Note: The statements above are valid given that you did not perform a permanent removal of the mailbox, in which case the mailbox will be removed from the database immediately. More on permanent deletions later in this article.
To better understand why a mailbox can still exist when removing it from a user object, I created the figure below. It shows the relationships between a mailbox-enabled user, its Active Directory attributes and the Exchange mailbox and personal archive (if present).
Since the objects are using different property names for the same property, some property mapping needs to take place to understand the relationships. This is indicated by the EX and AD labels. For instance, the msExchMailboxGuid property from Active Directory relates to an ExchangeGuid property in the mailbox store and the Guid attribute of a mailbox relates to the ObjectGuid of the associated user. There is also a separate mapping between a mailbox and a personal archive through the ArchiveGuid property.
For example, this is how this looks like for a mailbox:
Mailbox Retention
After disabling a mailbox it will still be present in the mailbox store and it is marked for removal. During maintenance, the MSExchangeIS process will check for mailboxes marked for removal and which are past their retention period. The retention period is a configurable setting and by default it is set to 30 days, meaning you can recover deleted mailboxes within 30 days.

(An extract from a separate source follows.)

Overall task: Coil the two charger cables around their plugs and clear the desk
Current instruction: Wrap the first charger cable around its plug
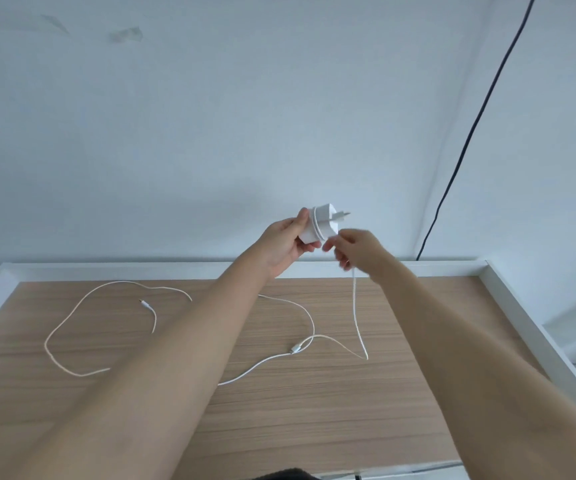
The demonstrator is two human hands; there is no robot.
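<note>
Your left hand [288, 242] holds a white plug [317, 225] up above the far edge of the desk [314, 427], thumb on the top of the plug and the other fingers curled under it, so the plug is gripped between them; its metal prongs [343, 214] point to the right; a turn or two of white cable is wound around the middle of the plug; your right hand [357, 252] is just to the right of the plug, thumb and fingertips pinched together on the white cable [356, 313] right beside the plug's lower right corner; from that pinch the cable hangs down to the desk, bends sharply at the right, runs left in a loop, and ends in a small connector [296, 349] lying near the middle of the wood top; a second cable [71, 318] lies loose on the left half of the desk in a wide open loop, with a thin connector tip [144, 302] inside the loop; part of it passes out of sight under your left forearm, so you cannot tell where its other end goes; the desk has a raised white rim [508, 306] along the far and right sides; a black cord [470, 133] runs down the wall at the far right
</note>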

In order to configure the mailbox retention setting from the Exchange Management Console in Exchange 2010, navigate to Organization Configuration > Mailbox and then select the database in the Database Management tab. Select its Properties and configure the “Keep deleted mailboxes for (days)” setting on the Limits tab:
If you want to do the same thing in Exchange 2007 from the Exchange Management Console, you would have to select the database properties from the Server Configuration > Server view, since mailbox stores are configured at the server level in Exchange 2007, whereas in Exchange 2010 they are configured at the organizational level.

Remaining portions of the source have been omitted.